**Data block:**
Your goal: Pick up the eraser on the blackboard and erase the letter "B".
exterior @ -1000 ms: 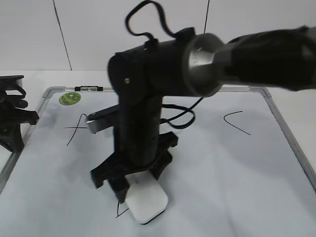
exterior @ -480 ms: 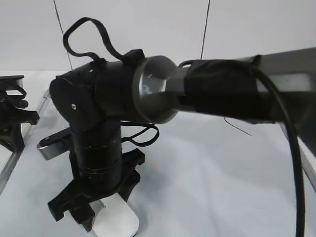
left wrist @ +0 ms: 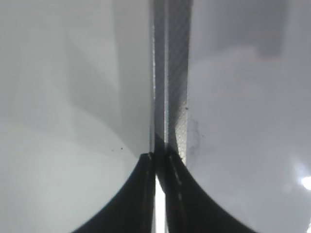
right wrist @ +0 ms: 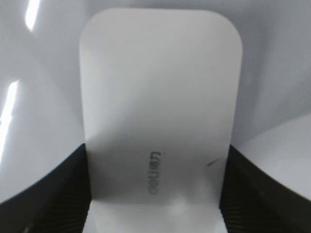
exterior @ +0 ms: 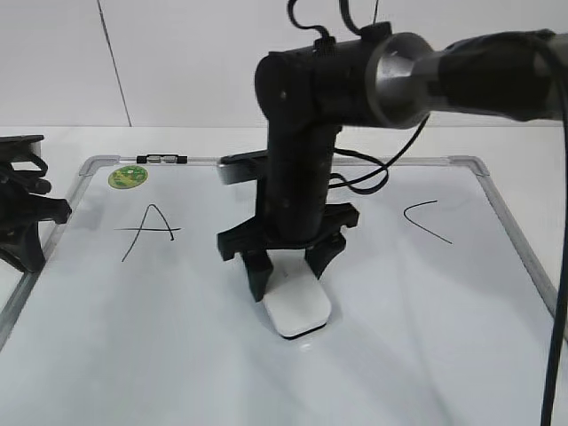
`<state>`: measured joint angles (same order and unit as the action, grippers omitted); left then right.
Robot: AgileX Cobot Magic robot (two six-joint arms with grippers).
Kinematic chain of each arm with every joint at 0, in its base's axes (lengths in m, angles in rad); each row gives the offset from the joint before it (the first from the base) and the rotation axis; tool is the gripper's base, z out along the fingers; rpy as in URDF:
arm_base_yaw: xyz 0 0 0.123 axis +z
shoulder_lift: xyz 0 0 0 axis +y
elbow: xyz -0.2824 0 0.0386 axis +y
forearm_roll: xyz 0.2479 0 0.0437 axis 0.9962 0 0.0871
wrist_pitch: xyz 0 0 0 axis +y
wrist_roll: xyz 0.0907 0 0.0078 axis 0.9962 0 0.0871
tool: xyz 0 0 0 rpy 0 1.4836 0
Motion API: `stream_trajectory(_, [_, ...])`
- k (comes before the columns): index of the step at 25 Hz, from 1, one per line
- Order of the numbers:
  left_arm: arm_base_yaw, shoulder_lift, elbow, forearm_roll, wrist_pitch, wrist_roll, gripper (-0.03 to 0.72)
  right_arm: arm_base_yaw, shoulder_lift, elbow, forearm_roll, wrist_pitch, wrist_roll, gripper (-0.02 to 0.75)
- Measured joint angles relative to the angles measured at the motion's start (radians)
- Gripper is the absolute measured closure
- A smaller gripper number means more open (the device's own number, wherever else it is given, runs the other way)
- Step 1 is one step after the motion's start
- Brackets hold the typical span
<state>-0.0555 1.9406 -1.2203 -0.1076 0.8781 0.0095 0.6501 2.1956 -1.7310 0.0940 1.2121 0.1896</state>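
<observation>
I've swept my right fingers (exterior: 288,264), clenched on the eraser (exterior: 298,306), from the desk's near-left back to mid-blackboard (exterior: 461,293), where no "B" shows now; my left fingers (left wrist: 159,194) rest closed.

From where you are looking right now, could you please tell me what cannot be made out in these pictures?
- The letter "B": not visible in the exterior view; the right gripper and the eraser cover the board between "A" and "C".
- The eraser's underside: hidden in both views, so contact with the blackboard is unclear.
- The left gripper: cut off by the exterior view's left edge.
- The small logo: too blurred to read in the right wrist view.
</observation>
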Motion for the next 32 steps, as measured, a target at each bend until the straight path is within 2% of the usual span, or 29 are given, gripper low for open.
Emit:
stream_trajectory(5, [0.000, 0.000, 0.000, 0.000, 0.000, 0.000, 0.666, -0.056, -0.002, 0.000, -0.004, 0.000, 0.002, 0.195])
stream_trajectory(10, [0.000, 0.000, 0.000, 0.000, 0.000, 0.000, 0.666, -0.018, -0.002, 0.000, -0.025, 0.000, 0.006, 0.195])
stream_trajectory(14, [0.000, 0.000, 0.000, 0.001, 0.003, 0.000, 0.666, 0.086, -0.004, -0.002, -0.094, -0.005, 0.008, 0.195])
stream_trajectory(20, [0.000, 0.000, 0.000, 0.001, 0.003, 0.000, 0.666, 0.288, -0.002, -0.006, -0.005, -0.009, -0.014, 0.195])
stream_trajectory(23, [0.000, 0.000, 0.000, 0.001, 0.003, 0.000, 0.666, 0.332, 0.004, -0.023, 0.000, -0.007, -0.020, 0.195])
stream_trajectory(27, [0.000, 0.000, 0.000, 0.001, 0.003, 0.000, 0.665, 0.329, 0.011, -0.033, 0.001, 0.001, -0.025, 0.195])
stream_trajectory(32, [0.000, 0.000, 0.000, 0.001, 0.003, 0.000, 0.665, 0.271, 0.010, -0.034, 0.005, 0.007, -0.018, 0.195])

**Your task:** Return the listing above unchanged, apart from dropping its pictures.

**Output for this exercise:**
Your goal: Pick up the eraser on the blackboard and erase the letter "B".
exterior @ -1000 ms: 
exterior @ -480 ms: 
left wrist @ +0 ms: 
right wrist @ +0 ms: 
exterior @ +0 ms: 
`<state>`: measured joint angles (same order and unit as the action, grippers omitted); left then right.
Robot: AgileX Cobot Magic robot (two six-joint arms with grippers).
Kinematic chain of each arm with every joint at 0, in its base's axes (lengths in m, angles in rad); each row gives the offset from the joint before it (the first from the base) and the rotation axis; tool is the gripper's base, z out along the fingers; rpy as in URDF:
arm_base_yaw: xyz 0 0 0.123 axis +z
shoulder_lift: xyz 0 0 0 axis +y
elbow: xyz -0.2824 0 0.0386 axis +y
forearm_roll: xyz 0.2479 0 0.0437 axis 0.9962 0 0.0871
wrist_pitch: xyz 0 0 0 axis +y
wrist_roll: xyz 0.0907 0 0.0078 axis 0.9962 0 0.0871
tool: xyz 0 0 0 rpy 0 1.4836 0
Motion API: `stream_trajectory(_, [_, ...])`
- k (comes before the columns): index of the step at 25 Hz, from 1, one per line
- Order of the numbers:
  left_arm: arm_base_yaw, shoulder_lift, elbow, forearm_roll, wrist_pitch, wrist_roll, gripper (-0.03 to 0.72)
  right_arm: arm_base_yaw, shoulder_lift, elbow, forearm_roll, wrist_pitch, wrist_roll, gripper (-0.02 to 0.75)
- Measured joint angles relative to the angles measured at the motion's start (radians)
- Gripper is the absolute measured closure
- A smaller gripper number means more open (the device's own number, wherever else it is given, runs the other way)
- Step 1 is one step after the motion's start
- Brackets hold the typical span
<state>-0.0555 1.9406 -1.2203 -0.1076 0.8781 0.0095 0.6501 2.1956 -1.7310 0.0940 1.2121 0.1896</state>
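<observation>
I've swept my right fingers (exterior: 288,264), clenched on the eraser (exterior: 298,306), from the desk's near-left back to mid-blackboard (exterior: 461,293), where no "B" shows now; my left fingers (left wrist: 159,194) rest closed.

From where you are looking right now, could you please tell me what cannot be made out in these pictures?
- The letter "B": not visible in the exterior view; the right gripper and the eraser cover the board between "A" and "C".
- The eraser's underside: hidden in both views, so contact with the blackboard is unclear.
- The left gripper: cut off by the exterior view's left edge.
- The small logo: too blurred to read in the right wrist view.
</observation>
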Motion for the next 32 steps, as measured, a target at each bend until the straight path is within 2% of the usual span, or 29 are given, gripper low for open.
Emit:
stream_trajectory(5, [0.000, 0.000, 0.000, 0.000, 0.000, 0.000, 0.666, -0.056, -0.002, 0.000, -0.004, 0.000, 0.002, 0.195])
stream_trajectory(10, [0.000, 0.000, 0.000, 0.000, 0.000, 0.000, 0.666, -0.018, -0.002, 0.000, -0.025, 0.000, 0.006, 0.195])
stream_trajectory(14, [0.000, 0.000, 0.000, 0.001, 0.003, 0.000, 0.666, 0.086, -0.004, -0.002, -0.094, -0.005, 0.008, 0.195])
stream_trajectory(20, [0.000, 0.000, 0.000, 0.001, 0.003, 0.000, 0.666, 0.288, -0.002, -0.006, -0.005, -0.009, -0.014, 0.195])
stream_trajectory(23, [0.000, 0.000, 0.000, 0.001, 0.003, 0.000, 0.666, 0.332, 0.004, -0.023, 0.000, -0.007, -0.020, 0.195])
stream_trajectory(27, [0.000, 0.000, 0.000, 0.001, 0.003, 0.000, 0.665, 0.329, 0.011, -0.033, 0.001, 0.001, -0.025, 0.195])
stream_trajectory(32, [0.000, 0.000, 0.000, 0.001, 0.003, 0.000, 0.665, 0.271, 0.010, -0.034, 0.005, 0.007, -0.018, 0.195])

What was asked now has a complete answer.